Archive for category TV Resolution
HDTV – The High Resolution Television
Posted by admin in TV Resolution on January 28, 2012
The expansion of hdtv is High-definition television. The hdtv means television signals broadcast with a higher resolution than traditional formats like NTSC, SÉCAM, PAL. The hdtv is broadcasted digitally, except for early analog formats in Europe and Japan.
Historically, the term high-definition television was also used to refer to television standards developed in the 1930s to replace the early experimental systems, although, not so long afterwards, Philo T. Farnsworth, John Logie Baird and Vladimir Zworkin had each developed competing TV systems but resolution was not the issue that separated their substantially different technologies. It was patent interference lawsuits and deployment issues given the tumultuous financial climate of the late 20′s and 30′s. Most patents were expiring by the end of WW2 leaving the market wide open and no worldwide standard for television agreed upon. The world used analog PAL, NTSC, SECAM and other standards for over half a century.

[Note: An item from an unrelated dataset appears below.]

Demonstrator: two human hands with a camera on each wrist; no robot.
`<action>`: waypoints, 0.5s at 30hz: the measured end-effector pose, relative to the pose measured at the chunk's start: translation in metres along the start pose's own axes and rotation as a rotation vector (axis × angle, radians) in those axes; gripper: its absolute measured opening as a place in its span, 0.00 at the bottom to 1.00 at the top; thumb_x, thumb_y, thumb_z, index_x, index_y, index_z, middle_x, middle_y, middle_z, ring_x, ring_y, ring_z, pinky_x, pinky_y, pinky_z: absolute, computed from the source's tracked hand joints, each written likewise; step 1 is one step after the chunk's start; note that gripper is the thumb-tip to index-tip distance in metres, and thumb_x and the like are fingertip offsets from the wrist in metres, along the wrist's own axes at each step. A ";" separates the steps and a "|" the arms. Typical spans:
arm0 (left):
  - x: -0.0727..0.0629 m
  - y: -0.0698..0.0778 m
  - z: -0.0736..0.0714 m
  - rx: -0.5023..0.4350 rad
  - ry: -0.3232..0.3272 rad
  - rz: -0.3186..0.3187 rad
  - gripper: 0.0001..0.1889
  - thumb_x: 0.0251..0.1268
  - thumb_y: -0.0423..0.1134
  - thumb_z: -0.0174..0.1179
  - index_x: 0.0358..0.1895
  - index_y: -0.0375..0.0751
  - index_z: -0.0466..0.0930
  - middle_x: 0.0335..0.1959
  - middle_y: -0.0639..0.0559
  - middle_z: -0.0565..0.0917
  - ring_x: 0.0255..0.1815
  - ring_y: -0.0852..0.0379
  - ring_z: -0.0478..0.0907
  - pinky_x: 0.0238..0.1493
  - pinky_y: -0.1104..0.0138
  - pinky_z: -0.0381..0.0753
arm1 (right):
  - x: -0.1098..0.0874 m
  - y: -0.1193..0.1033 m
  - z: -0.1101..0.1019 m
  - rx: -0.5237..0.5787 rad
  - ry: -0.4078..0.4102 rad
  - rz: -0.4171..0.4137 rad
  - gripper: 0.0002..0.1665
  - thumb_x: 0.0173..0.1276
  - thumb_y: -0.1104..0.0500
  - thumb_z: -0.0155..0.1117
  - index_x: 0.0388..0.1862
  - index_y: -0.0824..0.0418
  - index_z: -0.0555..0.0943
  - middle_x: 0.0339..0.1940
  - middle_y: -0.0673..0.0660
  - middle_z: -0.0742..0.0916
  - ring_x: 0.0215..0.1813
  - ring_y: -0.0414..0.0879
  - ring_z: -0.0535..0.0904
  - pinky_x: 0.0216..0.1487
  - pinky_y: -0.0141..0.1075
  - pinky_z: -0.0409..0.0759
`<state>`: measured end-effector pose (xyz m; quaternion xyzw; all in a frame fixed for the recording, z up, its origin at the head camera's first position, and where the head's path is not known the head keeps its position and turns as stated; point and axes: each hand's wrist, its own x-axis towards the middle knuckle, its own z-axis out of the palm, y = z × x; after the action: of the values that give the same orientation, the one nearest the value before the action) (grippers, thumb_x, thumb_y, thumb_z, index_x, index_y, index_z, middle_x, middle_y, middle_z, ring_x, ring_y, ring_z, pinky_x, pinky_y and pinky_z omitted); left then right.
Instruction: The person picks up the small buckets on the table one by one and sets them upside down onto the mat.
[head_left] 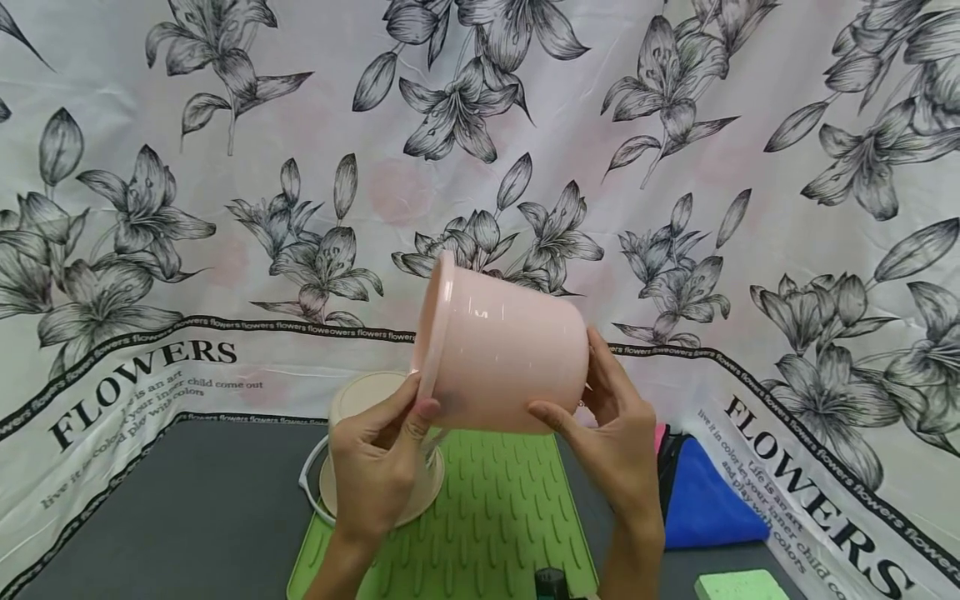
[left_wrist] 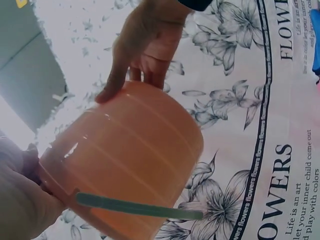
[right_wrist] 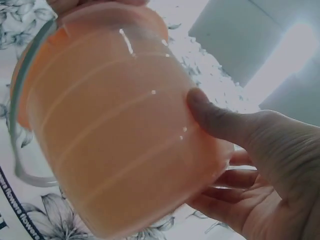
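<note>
A glossy pink plastic bucket (head_left: 510, 350) is held up off the mat, tipped on its side with its mouth facing left. My left hand (head_left: 375, 458) pinches the rim between thumb and fingers. At the other end, my right hand (head_left: 611, 425) grips the base, thumb on the lower side and fingers behind the bottom. Faint ring lines circle the bucket (left_wrist: 130, 155) in the left wrist view. A grey-green bail handle (right_wrist: 20, 95) arcs by the rim in the right wrist view. The bucket's inside is mostly hidden.
Below lies a green ridged mat (head_left: 487, 517) on a dark grey table (head_left: 195, 500). Behind my left hand stands a cream round-based object (head_left: 427, 500) with a white loop. To the right are a blue cloth-like item (head_left: 712, 500) and a light green block (head_left: 738, 585). A black-capped item (head_left: 551, 581) is in front.
</note>
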<state>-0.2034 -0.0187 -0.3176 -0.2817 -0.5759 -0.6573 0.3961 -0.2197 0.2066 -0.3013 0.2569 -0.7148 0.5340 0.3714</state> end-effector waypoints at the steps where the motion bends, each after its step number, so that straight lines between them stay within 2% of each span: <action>1: 0.000 0.000 0.000 0.006 -0.009 -0.010 0.18 0.67 0.20 0.64 0.59 0.19 0.80 0.50 0.20 0.84 0.52 0.67 0.88 0.51 0.73 0.88 | 0.000 -0.002 0.000 0.012 0.014 -0.009 0.63 0.48 0.80 0.80 0.82 0.60 0.64 0.77 0.69 0.76 0.69 0.38 0.82 0.64 0.29 0.84; 5: 0.000 -0.002 -0.001 0.091 -0.070 -0.009 0.19 0.70 0.23 0.63 0.62 0.25 0.81 0.52 0.30 0.89 0.50 0.69 0.87 0.49 0.77 0.88 | 0.000 -0.009 0.000 -0.040 0.092 -0.038 0.60 0.46 0.79 0.83 0.79 0.59 0.69 0.73 0.69 0.79 0.67 0.34 0.83 0.63 0.30 0.84; 9: 0.000 -0.005 -0.001 0.322 -0.088 0.081 0.21 0.66 0.25 0.67 0.62 0.30 0.83 0.50 0.41 0.87 0.51 0.59 0.85 0.53 0.78 0.85 | -0.003 -0.016 0.000 -0.077 0.161 -0.054 0.59 0.44 0.79 0.83 0.77 0.61 0.72 0.72 0.68 0.81 0.69 0.35 0.82 0.65 0.29 0.82; 12: 0.000 -0.007 0.000 0.474 -0.067 0.142 0.29 0.60 0.25 0.72 0.67 0.32 0.80 0.46 0.42 0.85 0.47 0.52 0.88 0.50 0.75 0.87 | -0.004 -0.019 0.000 -0.088 0.194 -0.078 0.57 0.42 0.81 0.83 0.75 0.63 0.74 0.71 0.69 0.81 0.69 0.36 0.81 0.67 0.29 0.81; 15: -0.002 -0.007 0.003 0.485 -0.060 0.126 0.35 0.58 0.24 0.73 0.72 0.33 0.75 0.43 0.40 0.87 0.41 0.48 0.90 0.44 0.70 0.91 | -0.005 -0.021 0.002 -0.116 0.209 -0.108 0.54 0.42 0.80 0.83 0.73 0.64 0.77 0.70 0.70 0.82 0.69 0.35 0.81 0.67 0.29 0.80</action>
<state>-0.2088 -0.0155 -0.3224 -0.2330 -0.7096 -0.4653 0.4750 -0.2010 0.1980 -0.2935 0.2163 -0.6870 0.4948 0.4862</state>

The terms HD ready and HD compatible are being used around the industrial world for marketing purposes. They indicate that a TV or display is able to accept video over an HDMI connection, using a new connector design, the main purpose of which seems to be to ensure that digital video is only passed over an interface which, by agreement, incorporates copyright protection. Even HD-ready sets do not necessarily have enough pixels to display video to the 1080-line (1920×1080) or 720-line (1280×720) HD standards in full resolution without interpolation, and HD-compatible sets are often just standard-definition sets with an HDMI input. This is a confusing use of the terms HD and hdtv.
MPEG-2 is most commonly used as the compression codec for digital hdtv broadcasts. The hdtv is capable of “theater quality” audio because it uses the Dolby Digital (AC-3) format to support “5.1″ surround sound.